L’art brut n’est pas un mouvement artistique ou un style. C’est un concept, théorisé par Jean Dubuffet (1901-1985), un moyen de penser l’art autrement. Pour Dubuffet l’art brut concerne les productions qui lui semblent concorder avec son idéal d’un art vierge de toute tradition académique, indifférent aux règles de l’art et à ses institutions de légitimation (musées, marché de l’art), un art éloigné de la culture savante, qui relèverait de l’« invention pure ».

Avant Dubuffet, on parlait souvent de « l’art des fous » comme d’un art qui permettait d’extérioriser des angoisses, des névroses ou bien d’être un remède pour guérir de ces mêmes angoisses.
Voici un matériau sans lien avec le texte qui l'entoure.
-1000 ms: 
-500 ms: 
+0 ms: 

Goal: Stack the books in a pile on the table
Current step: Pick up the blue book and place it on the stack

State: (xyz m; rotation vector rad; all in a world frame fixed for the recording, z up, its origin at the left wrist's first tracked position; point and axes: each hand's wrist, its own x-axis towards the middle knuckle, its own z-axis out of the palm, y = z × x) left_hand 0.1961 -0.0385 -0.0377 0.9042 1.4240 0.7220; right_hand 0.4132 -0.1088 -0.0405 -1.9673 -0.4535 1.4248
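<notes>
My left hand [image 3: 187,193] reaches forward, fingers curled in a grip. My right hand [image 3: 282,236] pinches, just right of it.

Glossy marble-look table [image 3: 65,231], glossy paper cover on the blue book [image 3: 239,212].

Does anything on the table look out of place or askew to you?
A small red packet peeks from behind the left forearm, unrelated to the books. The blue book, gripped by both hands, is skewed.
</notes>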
On trouve dans ces œuvres de nombreuses thématiques communes avec les contes populaires : féerie, animaux fabuleux, châteaux, paysages imaginaires… Mais de même que les contes possèdent un double langage, s’adressant ainsi aux enfants comme aux adultes, l’art brut, qui semble parfois proche d’un art de l’enfance, manie aussi des références plus sombres, liées à des névroses ou des angoisses d’adulte, des obsessions érotiques, etc.

Aussi l’Institut Diane de Selliers a décidé d’explorer cette année les liens entre l’imaginaire des contes populaires et celui de l’art brut.